How to Repair Twisted Cartilage

How do you repair twisted lower cartilage? The bottom half of my nose is off center with a C curve in it. It also is developing a parrot beak. The upper bone was straightened years ago but the cartilage was never addressed.

Doctor Answers 6

Twisted lower nose

The twisting of your lower nose is due to warping and displacement of the septal and lower lateral cartilages of the nose.  This can be address with a septoplasty and rhinoplasty.  Consult a board certified plastic surgeon.

All the best,

Talmage J. Raine MD FACS

Chicago Plastic Surgeon
4.6 out of 5 stars 9 reviews

Approach to Repairing a Twisted Nose with Septal Deviation

The correction of a "crooked" or "C-shaped" nose is perhaps the most complex type of nasal surgery, particularly when this crookedness occurs in the lower half of the cartilaginous portion of the nose.

How to Repair:

  1. Correcting the "parrot beak" that is developing may also contribute to correcting the crooked look of your nose. Adjustments to improve the "parrot beak" would entail reducing the height of your nasal dorsum, also increasing the height and improving the contour of your nasal tip.
  2. Scoring of the native cartilage in that region will also help.
  3. Placement of a "spreader graft" between the upper lateral cartilage and the septum in the middle vault area of your nose will also aid in maintaining the straightened contour of your nasal dorsum.

You'll need a consultation with thorough examination by a facial plastic surgeon to fully asses the best approach to achieve your aesthetic goals while simultaneously ensuring optimum nasal breathing function.

Michael R. Macdonald, MD
Bay Area Facial Plastic Surgeon
4.6 out of 5 stars 18 reviews

Repairing twisted nasal cartilage

The best way to repair twisted lower cartilage is usually with osteotomies and a spreader grafts.  Osteotomies are used to straighten nasal bones and spreader grafts are used to straighten out the midthird of the nose and upper lateral cartilages.  This involves using a piece of patient’s own cartilage from either the nose or the ear and inserted up underneath the concaved upper lateral cartilage and skin to tent out that area.

William Portuese, MD
Seattle Facial Plastic Surgeon
4.8 out of 5 stars 145 reviews

Twisted nasal issues

From your pictures it appears that at the time of taking down the bone the lateral cartilage on the left may have been separated from the nasal bone creating an  indentation just below the bone on the left.  In addition there is prominence of the septum in your side view which is creating the fullness in the side view. 

I feel the best approach would be an open rhinoplasty taking down bone and cartilage in the central third and placing a spreader graft on the left to lift out the left lateral cartilage and realign it with the nasal bones.  Lastly, I would address the fullness in the tip cartilages.  

This is a situation where computer imaging may help you to better appreciate this correction.

Roger J. Friedman, MD
Bethesda Plastic Surgeon
5.0 out of 5 stars 8 reviews

Twisted Nose Repair

The cartilage and bone in a nose need to interrelate in a smooth transition. Under the skin the upper one third of the nose is bone and the lower  two thirds are cartilage. It looks like there is an "inverted V" problem in which you can see the bone above and then you can see that the cartilage lower down has separated or collapsed in.
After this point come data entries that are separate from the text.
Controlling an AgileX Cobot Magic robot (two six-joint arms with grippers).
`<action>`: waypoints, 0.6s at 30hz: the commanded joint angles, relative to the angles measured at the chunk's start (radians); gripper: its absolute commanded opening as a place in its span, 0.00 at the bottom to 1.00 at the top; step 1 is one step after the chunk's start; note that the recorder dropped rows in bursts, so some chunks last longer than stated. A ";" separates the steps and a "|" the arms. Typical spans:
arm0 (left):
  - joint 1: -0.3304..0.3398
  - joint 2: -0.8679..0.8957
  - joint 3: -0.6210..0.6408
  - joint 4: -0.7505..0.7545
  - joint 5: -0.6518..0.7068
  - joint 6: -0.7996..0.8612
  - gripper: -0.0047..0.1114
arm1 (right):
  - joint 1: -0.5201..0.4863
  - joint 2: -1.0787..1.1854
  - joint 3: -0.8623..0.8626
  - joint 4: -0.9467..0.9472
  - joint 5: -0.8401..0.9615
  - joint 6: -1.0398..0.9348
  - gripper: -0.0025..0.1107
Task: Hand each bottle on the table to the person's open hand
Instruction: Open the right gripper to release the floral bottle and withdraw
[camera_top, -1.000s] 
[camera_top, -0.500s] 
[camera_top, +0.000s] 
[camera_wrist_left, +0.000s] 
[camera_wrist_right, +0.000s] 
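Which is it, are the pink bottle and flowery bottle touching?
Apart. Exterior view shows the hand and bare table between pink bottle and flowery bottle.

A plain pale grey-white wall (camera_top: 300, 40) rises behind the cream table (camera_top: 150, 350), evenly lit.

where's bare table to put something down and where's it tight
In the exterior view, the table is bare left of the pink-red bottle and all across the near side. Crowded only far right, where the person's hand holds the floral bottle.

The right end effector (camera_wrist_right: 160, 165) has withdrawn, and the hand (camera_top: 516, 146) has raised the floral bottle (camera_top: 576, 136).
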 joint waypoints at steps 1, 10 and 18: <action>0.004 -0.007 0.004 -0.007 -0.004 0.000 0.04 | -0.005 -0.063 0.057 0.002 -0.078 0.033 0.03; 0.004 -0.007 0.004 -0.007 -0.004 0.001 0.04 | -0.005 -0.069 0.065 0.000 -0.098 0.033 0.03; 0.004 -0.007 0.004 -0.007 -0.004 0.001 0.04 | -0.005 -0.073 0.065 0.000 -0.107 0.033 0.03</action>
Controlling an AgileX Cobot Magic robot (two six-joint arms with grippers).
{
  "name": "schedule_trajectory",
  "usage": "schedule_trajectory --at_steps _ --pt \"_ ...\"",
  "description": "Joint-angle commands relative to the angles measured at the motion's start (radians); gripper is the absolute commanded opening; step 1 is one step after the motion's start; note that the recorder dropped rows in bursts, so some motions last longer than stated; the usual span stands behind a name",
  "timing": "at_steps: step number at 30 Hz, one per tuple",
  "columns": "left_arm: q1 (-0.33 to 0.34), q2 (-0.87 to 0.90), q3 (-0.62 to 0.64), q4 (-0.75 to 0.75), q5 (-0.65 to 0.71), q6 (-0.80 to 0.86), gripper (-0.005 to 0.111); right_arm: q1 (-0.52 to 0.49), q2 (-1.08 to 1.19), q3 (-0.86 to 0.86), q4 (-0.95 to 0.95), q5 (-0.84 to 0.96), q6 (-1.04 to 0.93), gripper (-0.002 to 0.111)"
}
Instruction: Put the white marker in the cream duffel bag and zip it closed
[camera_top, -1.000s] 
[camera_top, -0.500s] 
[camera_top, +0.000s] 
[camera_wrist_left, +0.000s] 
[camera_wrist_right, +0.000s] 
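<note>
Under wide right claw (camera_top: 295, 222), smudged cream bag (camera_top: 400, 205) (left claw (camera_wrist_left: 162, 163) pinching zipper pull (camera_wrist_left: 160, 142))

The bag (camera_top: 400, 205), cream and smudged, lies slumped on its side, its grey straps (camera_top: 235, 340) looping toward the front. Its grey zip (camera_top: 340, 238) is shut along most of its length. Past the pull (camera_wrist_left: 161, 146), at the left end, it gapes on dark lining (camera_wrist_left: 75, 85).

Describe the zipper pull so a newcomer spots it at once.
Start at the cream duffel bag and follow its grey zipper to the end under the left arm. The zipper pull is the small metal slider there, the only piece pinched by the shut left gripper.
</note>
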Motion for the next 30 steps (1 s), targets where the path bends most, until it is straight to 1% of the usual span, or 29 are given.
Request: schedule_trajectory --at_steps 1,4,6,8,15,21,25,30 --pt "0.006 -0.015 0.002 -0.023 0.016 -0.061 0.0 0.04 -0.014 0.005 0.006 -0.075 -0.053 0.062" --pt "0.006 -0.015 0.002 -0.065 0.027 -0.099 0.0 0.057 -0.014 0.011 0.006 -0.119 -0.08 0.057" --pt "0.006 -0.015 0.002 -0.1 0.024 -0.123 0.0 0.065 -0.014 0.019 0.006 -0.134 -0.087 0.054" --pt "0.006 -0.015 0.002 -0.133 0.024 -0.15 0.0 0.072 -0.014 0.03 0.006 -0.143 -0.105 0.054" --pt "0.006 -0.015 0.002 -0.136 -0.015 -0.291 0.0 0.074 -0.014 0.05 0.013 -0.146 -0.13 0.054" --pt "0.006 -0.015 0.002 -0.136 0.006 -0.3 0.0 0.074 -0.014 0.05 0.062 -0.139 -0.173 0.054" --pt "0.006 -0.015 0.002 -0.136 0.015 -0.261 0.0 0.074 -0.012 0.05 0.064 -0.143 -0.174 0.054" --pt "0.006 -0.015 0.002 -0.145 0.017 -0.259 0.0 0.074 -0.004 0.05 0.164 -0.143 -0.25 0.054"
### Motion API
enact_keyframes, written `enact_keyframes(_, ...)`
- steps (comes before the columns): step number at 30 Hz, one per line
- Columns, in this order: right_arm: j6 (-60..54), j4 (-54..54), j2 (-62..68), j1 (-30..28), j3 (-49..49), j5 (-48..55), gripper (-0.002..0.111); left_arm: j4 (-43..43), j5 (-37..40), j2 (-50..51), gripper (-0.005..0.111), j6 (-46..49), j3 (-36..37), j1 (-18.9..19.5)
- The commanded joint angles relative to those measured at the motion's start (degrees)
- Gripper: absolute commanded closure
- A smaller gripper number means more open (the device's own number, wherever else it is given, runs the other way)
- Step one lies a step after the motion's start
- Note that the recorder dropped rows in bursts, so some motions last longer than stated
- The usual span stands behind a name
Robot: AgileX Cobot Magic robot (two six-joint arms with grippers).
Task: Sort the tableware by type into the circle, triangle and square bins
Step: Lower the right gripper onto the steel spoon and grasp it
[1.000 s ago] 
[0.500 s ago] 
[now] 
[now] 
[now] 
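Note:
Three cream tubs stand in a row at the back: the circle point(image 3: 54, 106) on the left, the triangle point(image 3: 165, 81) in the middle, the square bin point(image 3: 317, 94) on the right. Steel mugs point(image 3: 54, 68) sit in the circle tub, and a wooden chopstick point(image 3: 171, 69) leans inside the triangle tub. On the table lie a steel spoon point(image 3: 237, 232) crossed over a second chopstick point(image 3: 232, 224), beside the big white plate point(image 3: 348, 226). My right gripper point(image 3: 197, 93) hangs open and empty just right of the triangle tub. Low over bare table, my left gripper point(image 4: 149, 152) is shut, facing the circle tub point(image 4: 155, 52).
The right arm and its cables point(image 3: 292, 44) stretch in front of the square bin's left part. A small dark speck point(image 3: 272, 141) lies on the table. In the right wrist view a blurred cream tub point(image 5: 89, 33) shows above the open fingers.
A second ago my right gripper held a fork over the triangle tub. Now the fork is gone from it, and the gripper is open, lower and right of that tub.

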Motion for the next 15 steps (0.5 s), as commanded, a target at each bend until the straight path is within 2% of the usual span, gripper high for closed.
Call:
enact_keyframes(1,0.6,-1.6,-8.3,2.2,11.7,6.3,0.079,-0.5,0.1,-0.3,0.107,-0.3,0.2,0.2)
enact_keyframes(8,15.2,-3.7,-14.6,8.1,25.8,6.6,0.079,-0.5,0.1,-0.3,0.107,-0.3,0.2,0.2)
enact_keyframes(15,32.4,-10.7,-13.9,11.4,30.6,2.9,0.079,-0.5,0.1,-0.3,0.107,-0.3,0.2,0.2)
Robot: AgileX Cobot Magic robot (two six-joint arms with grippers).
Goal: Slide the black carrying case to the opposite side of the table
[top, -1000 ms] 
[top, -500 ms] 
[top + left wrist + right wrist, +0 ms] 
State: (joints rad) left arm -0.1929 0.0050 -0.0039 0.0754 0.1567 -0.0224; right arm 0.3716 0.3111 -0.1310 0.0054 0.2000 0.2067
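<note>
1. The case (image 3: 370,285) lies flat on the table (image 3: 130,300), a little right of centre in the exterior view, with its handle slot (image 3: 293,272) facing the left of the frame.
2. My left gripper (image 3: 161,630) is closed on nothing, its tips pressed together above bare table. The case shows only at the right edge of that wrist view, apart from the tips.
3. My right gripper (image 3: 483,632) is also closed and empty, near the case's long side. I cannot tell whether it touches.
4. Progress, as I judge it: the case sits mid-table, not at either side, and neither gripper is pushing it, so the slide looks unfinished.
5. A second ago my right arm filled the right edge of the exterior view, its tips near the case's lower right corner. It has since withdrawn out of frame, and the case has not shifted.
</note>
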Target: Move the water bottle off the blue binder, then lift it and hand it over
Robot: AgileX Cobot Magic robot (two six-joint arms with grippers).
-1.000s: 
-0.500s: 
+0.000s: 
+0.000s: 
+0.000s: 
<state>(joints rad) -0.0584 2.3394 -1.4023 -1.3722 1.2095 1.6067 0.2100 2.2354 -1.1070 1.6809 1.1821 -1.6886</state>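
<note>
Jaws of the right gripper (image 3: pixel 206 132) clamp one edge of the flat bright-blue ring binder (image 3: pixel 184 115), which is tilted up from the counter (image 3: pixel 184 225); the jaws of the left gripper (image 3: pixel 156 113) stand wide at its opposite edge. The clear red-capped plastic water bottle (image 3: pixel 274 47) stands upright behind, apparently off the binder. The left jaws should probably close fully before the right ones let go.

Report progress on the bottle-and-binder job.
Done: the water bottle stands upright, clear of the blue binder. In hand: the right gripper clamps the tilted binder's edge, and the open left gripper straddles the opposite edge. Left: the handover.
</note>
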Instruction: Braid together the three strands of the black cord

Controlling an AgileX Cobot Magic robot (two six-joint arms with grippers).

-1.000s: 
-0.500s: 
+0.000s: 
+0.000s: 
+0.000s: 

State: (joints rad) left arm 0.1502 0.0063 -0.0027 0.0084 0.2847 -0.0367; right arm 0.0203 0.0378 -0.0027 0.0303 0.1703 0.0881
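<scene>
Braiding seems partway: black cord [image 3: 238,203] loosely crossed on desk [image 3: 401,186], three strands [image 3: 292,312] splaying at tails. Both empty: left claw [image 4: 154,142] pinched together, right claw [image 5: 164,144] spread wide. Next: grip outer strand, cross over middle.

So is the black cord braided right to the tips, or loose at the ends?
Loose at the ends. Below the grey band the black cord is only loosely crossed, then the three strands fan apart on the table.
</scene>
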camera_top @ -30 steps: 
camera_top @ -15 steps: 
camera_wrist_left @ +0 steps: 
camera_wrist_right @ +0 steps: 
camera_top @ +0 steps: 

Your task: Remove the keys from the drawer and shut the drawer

This usually requires spreader grafts, and in the case of a twisted nose, also osteotomies or a rearrangement of the nasal bones. The tip cartilages look slightly asymmetric and probably will require suturing. The septum may be contributing to the twisted look and needs to be examined for internal deviation. The lower fullness on profile can be reduced at the same time as the other surgery.

Russell W. H. Kridel, MD
Houston Facial Plastic Surgeon
4.5 out of 5 stars 14 reviews

Septal deviation

The photos are slightly out of focus but it looks like a c-shaped septal deviation concave to your left. That is usually addressed by removing a window of cartilage from the septum inside your nose. There are likely other issues that need to be addressed but cannot be discerned from these photos alone.

My response to your question/post does not represent formal medical advice or constitute a doctor patient relationship. You need to consult with i.e. personally see a board certified plastic surgeon in order to receive a formal evaluation and develop a doctor patient relationship.

Aaron Stone, MD
Los Angeles Plastic Surgeon
5.0 out of 5 stars 2 reviews

These answers are for educational purposes and should not be relied upon as a substitute for medical advice you may receive from your physician. If you have a medical emergency, please call 911. These answers do not constitute or initiate a patient/doctor relationship.